An election is a democratic means of choosing leaders and representatives to form a government. Democracy is popularly defined as the government of the people by the people and for the people. As opposed to military or autocratic regime.
However, the application of democracy varies significantly from one country to another. Many countries, particularly developed ones, bestow the ultimate right of choosing their leaders on the electorates. While some other countries tend to directly or indirectly impose candidates on the citizens.
The common thing about democratic countries is the right to vote and be voted for in an election.
There is a great deal of differences in how the elections are conducted. In Nigeria, elections are seen as a do or die affair. Political parties and contestants are often at loggerheads with one another. Everyone wants to win at all costs because the winner takes it all. Violence, intimidation is the order of the day. Some politicians might even go as far as assassinating opponents to ensure an unchallenged victory at the polls.

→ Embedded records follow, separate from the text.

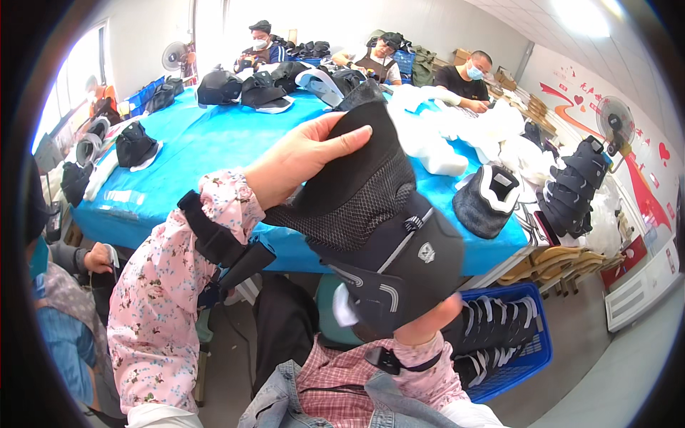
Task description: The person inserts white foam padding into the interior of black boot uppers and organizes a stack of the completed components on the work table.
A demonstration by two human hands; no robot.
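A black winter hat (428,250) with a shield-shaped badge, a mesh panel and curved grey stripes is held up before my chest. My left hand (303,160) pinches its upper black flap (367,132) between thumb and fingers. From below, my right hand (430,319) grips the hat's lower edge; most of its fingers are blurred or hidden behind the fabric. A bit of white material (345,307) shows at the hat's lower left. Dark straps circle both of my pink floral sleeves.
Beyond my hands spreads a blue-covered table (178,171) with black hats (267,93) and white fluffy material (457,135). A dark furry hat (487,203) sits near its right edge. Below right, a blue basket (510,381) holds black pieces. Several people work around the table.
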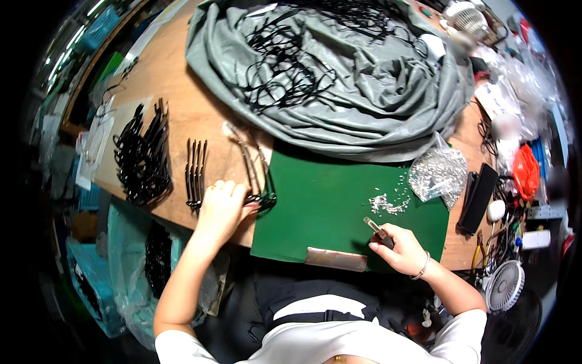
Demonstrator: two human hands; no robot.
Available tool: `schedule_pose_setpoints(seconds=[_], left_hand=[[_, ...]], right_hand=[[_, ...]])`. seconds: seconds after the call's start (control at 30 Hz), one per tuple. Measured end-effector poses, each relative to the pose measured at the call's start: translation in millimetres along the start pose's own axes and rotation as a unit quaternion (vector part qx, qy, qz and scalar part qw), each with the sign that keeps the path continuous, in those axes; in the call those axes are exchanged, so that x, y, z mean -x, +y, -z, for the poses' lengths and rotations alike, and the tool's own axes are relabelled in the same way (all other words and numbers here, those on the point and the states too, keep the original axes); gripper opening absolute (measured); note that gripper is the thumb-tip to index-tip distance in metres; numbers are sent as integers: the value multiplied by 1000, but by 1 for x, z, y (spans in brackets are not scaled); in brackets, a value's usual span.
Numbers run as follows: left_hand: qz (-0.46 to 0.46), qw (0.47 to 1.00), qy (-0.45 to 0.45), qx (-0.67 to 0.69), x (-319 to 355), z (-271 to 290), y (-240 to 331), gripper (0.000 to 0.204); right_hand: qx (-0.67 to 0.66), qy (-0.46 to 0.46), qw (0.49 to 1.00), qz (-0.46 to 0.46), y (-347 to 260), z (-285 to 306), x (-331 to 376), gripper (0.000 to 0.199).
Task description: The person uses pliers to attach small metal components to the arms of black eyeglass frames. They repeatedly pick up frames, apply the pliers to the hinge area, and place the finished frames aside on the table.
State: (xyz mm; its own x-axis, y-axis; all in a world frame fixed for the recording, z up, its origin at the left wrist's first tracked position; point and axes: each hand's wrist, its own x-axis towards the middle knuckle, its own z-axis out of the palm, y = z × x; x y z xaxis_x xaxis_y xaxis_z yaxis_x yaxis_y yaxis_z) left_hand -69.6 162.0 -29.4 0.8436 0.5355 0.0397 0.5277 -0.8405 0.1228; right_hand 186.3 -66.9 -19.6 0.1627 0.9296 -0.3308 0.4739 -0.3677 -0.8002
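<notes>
My left hand (223, 206) rests at the left edge of the green mat (327, 206), its fingers closed on a dark spectacle frame (262, 195) with long thin temples (250, 159) stretching away from me. My right hand (397, 246) grips a small dark hand tool (377, 229) whose tip points toward a little heap of tiny silver screws (388, 203) on the mat. A brown rectangular block (335, 259) lies at the mat's near edge between my hands.
A grey cloth (364, 91) strewn with black frames covers the far table. Rows of black temples (145, 158) and a smaller bundle (195, 173) lie left. A clear bag of silver parts (438, 173), a black case (479, 197), pliers and a small fan (504, 285) sit right.
</notes>
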Motion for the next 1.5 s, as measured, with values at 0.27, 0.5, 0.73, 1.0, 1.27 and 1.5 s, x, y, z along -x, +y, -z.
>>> schedule_pose_setpoints(seconds=[0.27, 0.5, 0.73, 1.0, 1.27, 1.5], left_hand=[[-72, 956, 284, 34, -154, -2, 10, 35], [45, 973, 224, 11, -186, -17, 63, 10], [116, 696, 43, 707, -95, 74, 100, 20], [200, 580, 20, 789, 5, 67, 147, 47], [119, 628, 68, 766, 29, 21, 162, 92], [25, 710, 51, 702, 15, 6, 174, 94]], right_hand=[[11, 12, 1000, -11, 2, -9, -1, 22], [86, 35, 995, 29, 19, 3, 38, 19], [382, 107, 909, 129, 5, -29, 15, 44], [179, 156, 969, 73, 15, 12, 21, 23], [205, 92, 973, 56, 37, -10, 6, 16], [95, 87, 991, 33, 10, -3, 11, 15]])
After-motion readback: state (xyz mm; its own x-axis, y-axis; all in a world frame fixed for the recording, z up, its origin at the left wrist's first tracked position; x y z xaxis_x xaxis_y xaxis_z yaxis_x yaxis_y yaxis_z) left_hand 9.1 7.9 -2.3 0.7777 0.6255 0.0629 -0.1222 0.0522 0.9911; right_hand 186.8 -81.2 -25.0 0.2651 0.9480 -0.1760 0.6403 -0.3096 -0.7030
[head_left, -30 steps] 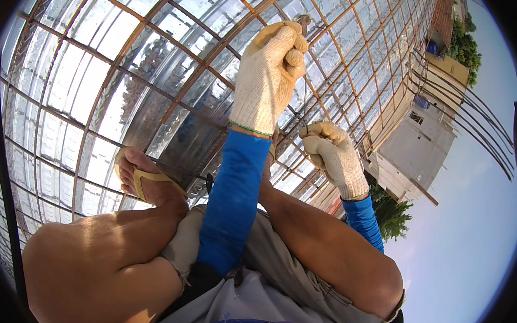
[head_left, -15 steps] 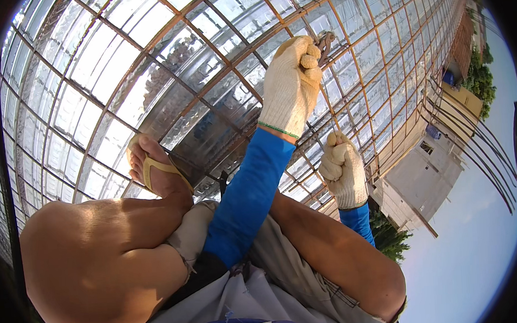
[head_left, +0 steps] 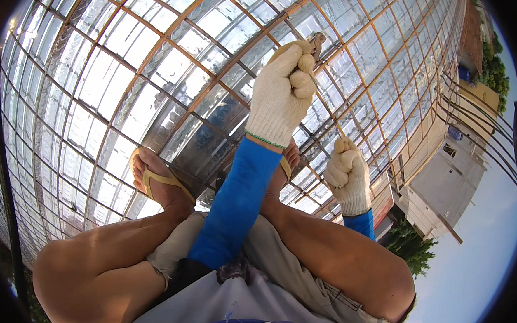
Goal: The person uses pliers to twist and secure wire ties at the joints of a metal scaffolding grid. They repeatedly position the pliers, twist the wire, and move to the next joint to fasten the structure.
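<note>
My left hand (head_left: 284, 87), in a white knit glove with a green cuff edge, is closed around a pair of pincers. The metal head of the pincers (head_left: 318, 44) sticks out past the fingers, over a grid of rusty rebar (head_left: 216, 76). Lower and to the right, my gloved right hand (head_left: 348, 171) is closed on a thin wire (head_left: 329, 112). That wire runs up toward my left fist. Its upper end is hidden by the glove, and I cannot tell whether it touches the pincers.
Shiny silver sheeting (head_left: 166, 67) lies beneath the bars. My feet in yellow flip-flops (head_left: 160, 179) rest on the grid, knees bent to either side. Dark bent bars (head_left: 485, 132) jut out at right, near a pale building (head_left: 447, 186) and trees (head_left: 412, 247).
My left hand with the pincers has shifted slightly left and turned. The wire between my hands shows longer. My right hand has sunk a little, and my second foot has come into view.
</note>
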Demonstrator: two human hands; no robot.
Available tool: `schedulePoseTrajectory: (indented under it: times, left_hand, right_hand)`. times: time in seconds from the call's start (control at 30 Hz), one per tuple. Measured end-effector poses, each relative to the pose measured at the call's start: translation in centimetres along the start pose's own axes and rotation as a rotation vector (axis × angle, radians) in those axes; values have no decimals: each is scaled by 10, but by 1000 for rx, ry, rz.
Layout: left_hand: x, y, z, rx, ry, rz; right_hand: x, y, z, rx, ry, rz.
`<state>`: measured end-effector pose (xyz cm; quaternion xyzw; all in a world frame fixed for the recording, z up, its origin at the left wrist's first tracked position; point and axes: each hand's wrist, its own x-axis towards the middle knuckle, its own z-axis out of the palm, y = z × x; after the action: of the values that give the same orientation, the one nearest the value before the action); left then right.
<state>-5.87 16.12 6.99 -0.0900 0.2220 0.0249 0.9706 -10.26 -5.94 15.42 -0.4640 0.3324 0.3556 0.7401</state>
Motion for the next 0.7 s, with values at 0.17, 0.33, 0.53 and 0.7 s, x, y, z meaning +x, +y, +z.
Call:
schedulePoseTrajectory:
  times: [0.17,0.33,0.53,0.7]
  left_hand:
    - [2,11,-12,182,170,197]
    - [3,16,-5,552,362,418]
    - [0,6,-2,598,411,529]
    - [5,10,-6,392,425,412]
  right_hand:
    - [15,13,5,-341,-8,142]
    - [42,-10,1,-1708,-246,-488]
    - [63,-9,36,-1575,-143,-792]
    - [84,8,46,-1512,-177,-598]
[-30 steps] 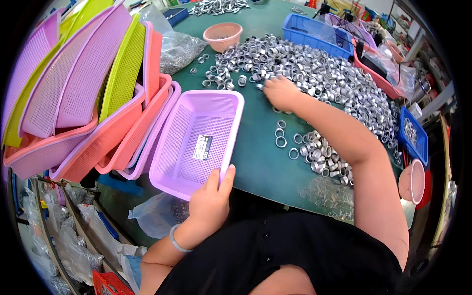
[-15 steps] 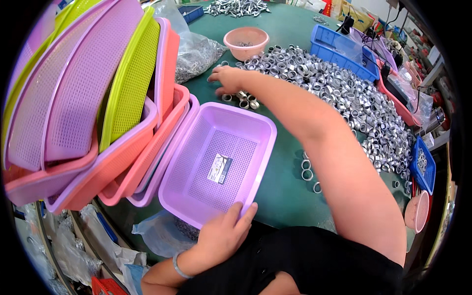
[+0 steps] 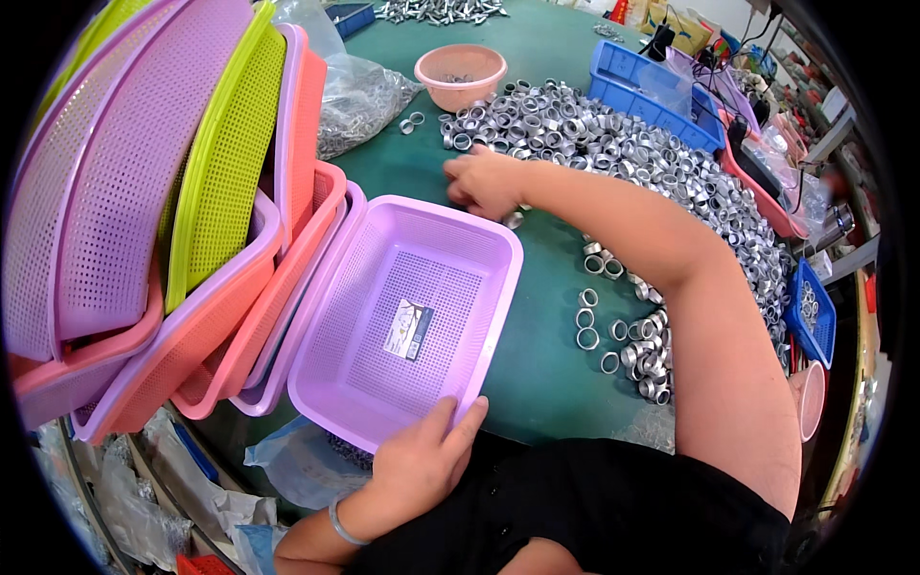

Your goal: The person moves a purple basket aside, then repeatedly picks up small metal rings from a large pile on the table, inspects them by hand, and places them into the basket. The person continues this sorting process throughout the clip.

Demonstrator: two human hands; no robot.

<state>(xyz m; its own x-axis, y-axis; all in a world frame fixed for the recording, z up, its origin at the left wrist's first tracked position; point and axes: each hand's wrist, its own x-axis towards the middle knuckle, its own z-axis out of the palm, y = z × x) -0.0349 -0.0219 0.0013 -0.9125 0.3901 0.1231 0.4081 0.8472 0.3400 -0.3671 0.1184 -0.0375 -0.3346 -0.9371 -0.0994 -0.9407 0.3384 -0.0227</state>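
Observation:
My left hand (image 3: 422,458) grips the near rim of a purple perforated plastic basket (image 3: 503,287), thumb and fingers at its edge. A small printed card lies on the basket floor. Beyond the basket's far right corner, my right hand (image 3: 487,182) is low over the green table, its fingers curled and partly hidden; what they hold, if anything, does not show. A metal ring (image 3: 515,219) lies beside the palm. Behind that hand and right of my forearm spreads a heap of silver metal rings (image 3: 613,144), and a smaller group (image 3: 649,355) lies near my elbow.
Stacked purple, green and coral baskets (image 3: 125,201) lean at the left. A pink bowl (image 3: 460,77) and a clear bag of metal parts (image 3: 359,105) stand at the back. Blue trays (image 3: 661,110) line the right side, with a pink cup (image 3: 810,398) near the edge.
My right hand has moved right and nearer, its fingers now more curled. Two rings stay behind by the bag. The view has shifted slightly; my left hand stays on the basket rim.

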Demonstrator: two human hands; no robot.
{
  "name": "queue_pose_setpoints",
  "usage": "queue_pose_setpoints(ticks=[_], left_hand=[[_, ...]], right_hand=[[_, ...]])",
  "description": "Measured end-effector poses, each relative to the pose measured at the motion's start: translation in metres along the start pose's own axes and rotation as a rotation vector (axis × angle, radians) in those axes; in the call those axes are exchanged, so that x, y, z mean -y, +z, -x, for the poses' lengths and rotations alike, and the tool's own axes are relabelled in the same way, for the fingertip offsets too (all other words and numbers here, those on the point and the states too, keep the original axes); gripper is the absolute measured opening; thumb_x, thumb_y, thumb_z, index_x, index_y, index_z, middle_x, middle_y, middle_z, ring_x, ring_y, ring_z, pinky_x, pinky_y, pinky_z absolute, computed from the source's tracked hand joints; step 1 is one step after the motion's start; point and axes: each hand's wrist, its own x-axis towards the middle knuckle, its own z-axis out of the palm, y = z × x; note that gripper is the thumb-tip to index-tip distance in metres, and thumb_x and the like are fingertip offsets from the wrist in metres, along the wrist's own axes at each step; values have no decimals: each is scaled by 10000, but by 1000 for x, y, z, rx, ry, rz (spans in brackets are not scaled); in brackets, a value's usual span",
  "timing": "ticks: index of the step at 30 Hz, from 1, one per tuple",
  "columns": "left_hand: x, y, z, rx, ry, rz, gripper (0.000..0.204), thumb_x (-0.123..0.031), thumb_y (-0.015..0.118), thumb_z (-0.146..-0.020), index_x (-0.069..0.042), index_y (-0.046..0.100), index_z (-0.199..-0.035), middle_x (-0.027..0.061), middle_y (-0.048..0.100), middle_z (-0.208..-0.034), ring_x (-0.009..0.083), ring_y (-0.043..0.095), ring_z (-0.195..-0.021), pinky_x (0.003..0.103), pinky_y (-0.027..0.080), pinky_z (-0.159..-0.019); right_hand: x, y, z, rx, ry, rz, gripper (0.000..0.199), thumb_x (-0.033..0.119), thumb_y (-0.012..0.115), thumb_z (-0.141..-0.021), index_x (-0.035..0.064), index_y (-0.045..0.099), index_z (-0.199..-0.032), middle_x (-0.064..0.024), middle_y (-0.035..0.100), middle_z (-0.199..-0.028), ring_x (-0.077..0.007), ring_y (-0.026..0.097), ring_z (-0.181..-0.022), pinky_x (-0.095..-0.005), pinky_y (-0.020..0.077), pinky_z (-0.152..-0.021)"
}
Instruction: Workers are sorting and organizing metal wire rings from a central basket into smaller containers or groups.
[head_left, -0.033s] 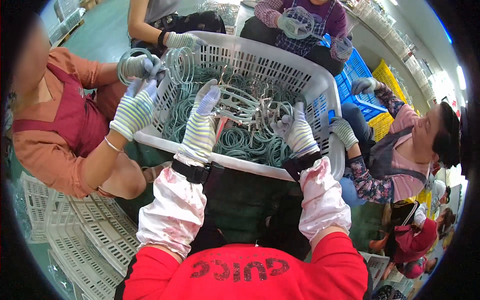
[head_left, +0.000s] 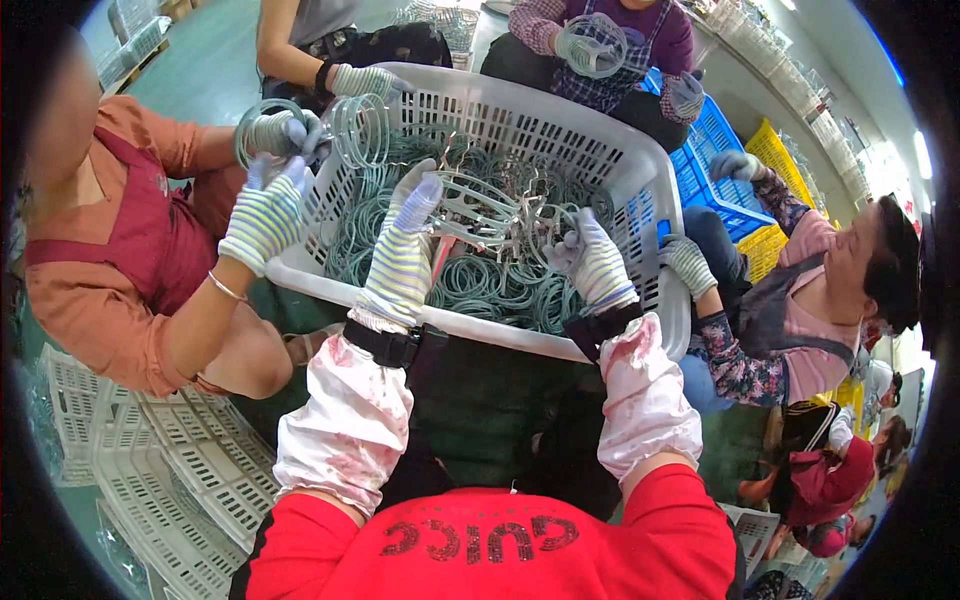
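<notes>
My left hand (head_left: 400, 250), in a striped glove, is closed on the left end of a bundle of pale green wire rings (head_left: 478, 212) with silvery metal fittings. Beside its palm shows a narrow reddish strip (head_left: 442, 256); I cannot make out what it belongs to. My right hand (head_left: 598, 268), gloved alike, has its fingers curled at the right end of the bundle, thumb side inward. The bundle is held over a large white slatted basket (head_left: 500, 338) full of loose rings (head_left: 500, 290). Fingers and rings overlap, so single fittings are hard to tell apart.
Co-workers sit around the basket. At the left, a person's gloved hands (head_left: 265, 215) hold rings by the rim. Another gloved hand (head_left: 688, 268) rests at the right rim. Blue crates (head_left: 715, 150) and yellow crates (head_left: 785, 165) stand behind; white crates (head_left: 175, 450) lie at my lower left.
My right hand's fingers have shifted slightly inward at the rings; my left hand stays put. The right co-worker's far hand and the left co-worker's near hand have moved a little.
</notes>
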Motion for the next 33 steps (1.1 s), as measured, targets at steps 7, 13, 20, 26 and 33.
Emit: queue_pose_setpoints(ticks=[7,13,20,26,33], left_hand=[[4,-5,-6,53,76,-176,610,-270,799,-852,-98,513,-1363,14,606,-1085,106,617,-818,246,533,-682],[0,5,9,83,99,-437,673,-234,837,-809,-81,504,-1374,-20,601,-1049,61,564,-748,200,475,-630],[15,10,24,302,160,-592,744,-214,880,-747,-62,496,-1366,57,610,-1128,110,626,-930,253,550,-770],[22,8,32,473,286,-816,734,-287,907,-686,-50,586,-1302,124,537,-1312,239,535,-1231,348,444,-1044],[17,13,30,483,188,-778,715,-279,894,-707,-53,582,-1310,120,541,-1316,220,555,-1192,336,453,-1024]], right_hand=[[-8,-2,-6,-122,-326,758,305,303,660,-973,42,721,-1119,7,714,-964,-52,564,-766,-211,463,-725],[15,23,19,25,-364,247,332,349,663,-962,45,751,-1059,-121,527,-1400,-119,544,-1170,-288,334,-1093],[8,36,35,545,-276,-200,341,357,521,-1029,43,654,-1023,-116,428,-1493,-306,464,-1328,-533,338,-1137],[12,57,54,502,-155,-95,343,422,656,-940,81,680,-909,-80,430,-1479,-240,479,-1298,-470,378,-1099],[12,62,59,570,-169,-26,392,468,620,-953,80,668,-962,-92,415,-1469,-222,502,-1251,-441,405,-1071]])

The case is different in Finland. I have witnessed at least two different kinds of elections in Finland; parliamentary and municipal elections. The elections are peaceful and violence free. And the electorates can freely choose their preferred candidates. And the candidates need not bribe the electorates into voting for them. Neither are the elections rigged.
As the Finnish municipal elections fast approach, I can’t help but admire the Finnish democracy. I wish that my country of birth would learn from Finland.
Even though I cannot vote yet in Finland, I trust that eligible voters will choose the best suitable candidates to continue with the solid democratic foundation which the country enjoys.